# What you should do:
Everything from the first line of the data through the line with "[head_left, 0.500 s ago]" is to be echoed exactly, minus the pictures.
+--
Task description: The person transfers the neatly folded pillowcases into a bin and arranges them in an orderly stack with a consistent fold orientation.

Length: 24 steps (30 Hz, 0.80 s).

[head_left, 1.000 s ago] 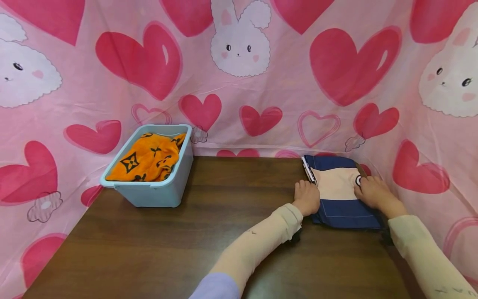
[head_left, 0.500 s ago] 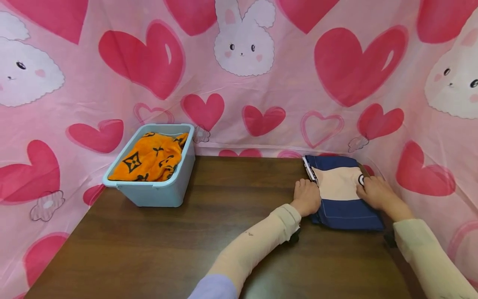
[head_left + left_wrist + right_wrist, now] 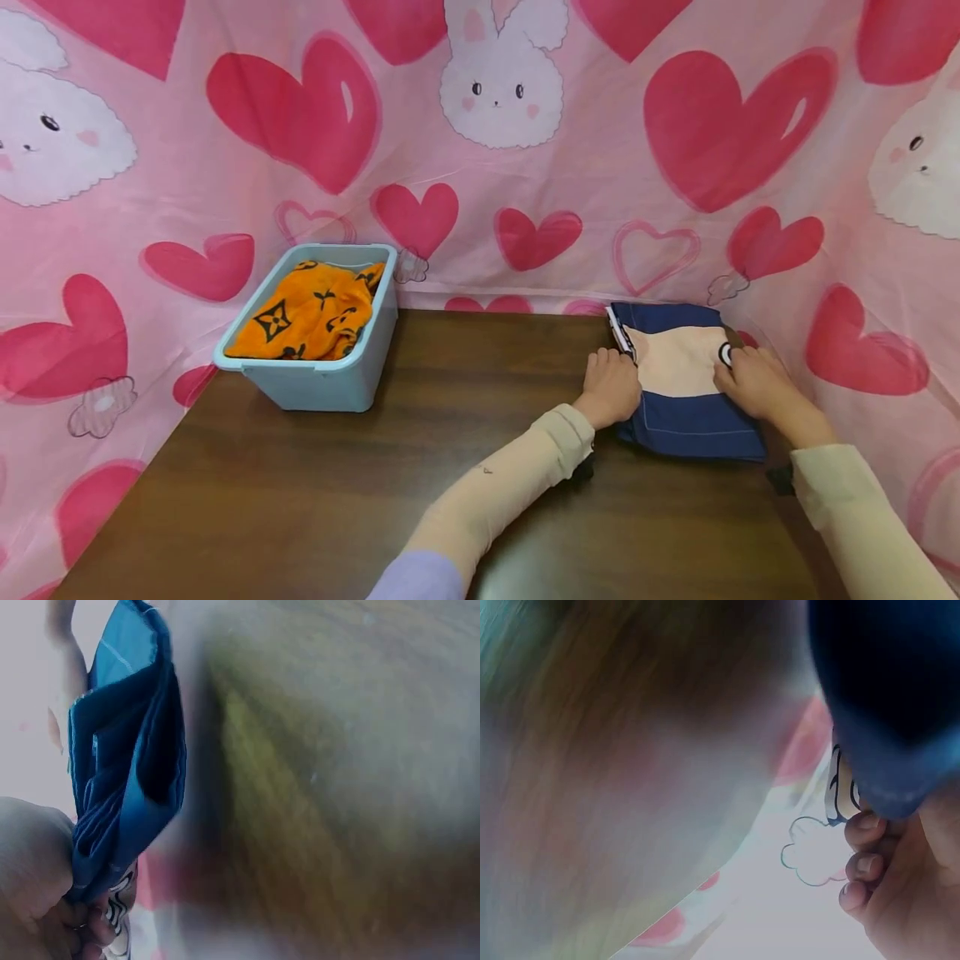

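A folded navy garment (image 3: pixel 686 421) with a beige middle band lies at the right of the table, its layers stacked in a flat bundle. My left hand (image 3: pixel 611 387) grips its left edge, close to a white and black patterned strip (image 3: pixel 620 332). On the opposite side, my right hand (image 3: pixel 761 385) pinches the right edge beside a round black-and-white mark (image 3: pixel 725 355). In the left wrist view, the folded layers (image 3: pixel 124 772) hang over the left fingers (image 3: pixel 97 926). Curled right fingers (image 3: pixel 866 862) show under the cloth in the right wrist view.
A light blue bin (image 3: pixel 322 387) holding an orange cloth (image 3: pixel 307 312) with black motifs stands at the back left of the brown wooden table (image 3: pixel 480 400). Pink curtains (image 3: pixel 525 183) printed with hearts and rabbits enclose the back and sides.
Both hands keep their hold on the garment. The left hand and the bundle have shifted slightly leftward against the backdrop, and the head view has moved a little.
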Available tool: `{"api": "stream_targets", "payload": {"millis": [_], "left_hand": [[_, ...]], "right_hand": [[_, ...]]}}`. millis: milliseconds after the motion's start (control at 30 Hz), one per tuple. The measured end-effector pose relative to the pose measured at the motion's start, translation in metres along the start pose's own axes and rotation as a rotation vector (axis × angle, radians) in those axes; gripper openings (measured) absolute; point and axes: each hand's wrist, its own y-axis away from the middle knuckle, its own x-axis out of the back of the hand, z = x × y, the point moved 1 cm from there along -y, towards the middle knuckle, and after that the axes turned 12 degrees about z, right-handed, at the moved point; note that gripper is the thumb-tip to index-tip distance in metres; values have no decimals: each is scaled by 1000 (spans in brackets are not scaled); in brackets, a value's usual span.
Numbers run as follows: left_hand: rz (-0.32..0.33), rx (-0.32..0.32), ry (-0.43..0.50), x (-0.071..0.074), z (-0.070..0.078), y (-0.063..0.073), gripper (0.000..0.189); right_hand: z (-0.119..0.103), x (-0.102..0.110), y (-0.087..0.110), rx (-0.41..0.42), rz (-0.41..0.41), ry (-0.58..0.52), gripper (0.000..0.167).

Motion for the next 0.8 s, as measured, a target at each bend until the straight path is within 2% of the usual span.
{"api": "stream_targets", "payload": {"millis": [100, 233, 367, 533, 800], "left_hand": [[3, 19, 11, 5, -8, 1, 29], [16, 36, 17, 13, -16, 2, 30], [27, 29, 26, 19, -21, 3, 30], [33, 38, 37, 26, -26, 5, 31], [77, 37, 45, 33, -33, 8, 31]], "right_hand": [[-6, 1, -1, 11, 19, -20, 33], [-14, 3, -1, -14, 30, -43, 32], [-21, 5, -1, -30, 37, -57, 31], [-28, 7, -2, -18, 73, -64, 31], [-34, 9, -6, 11, 132, -55, 30]]}}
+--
# Answer section:
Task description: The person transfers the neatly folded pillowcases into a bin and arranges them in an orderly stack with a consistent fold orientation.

Length: 24 steps (30 Hz, 0.80 s).

[head_left, 1.000 s ago] 
[head_left, 0.500 s ago] 

The answer has been written out in full.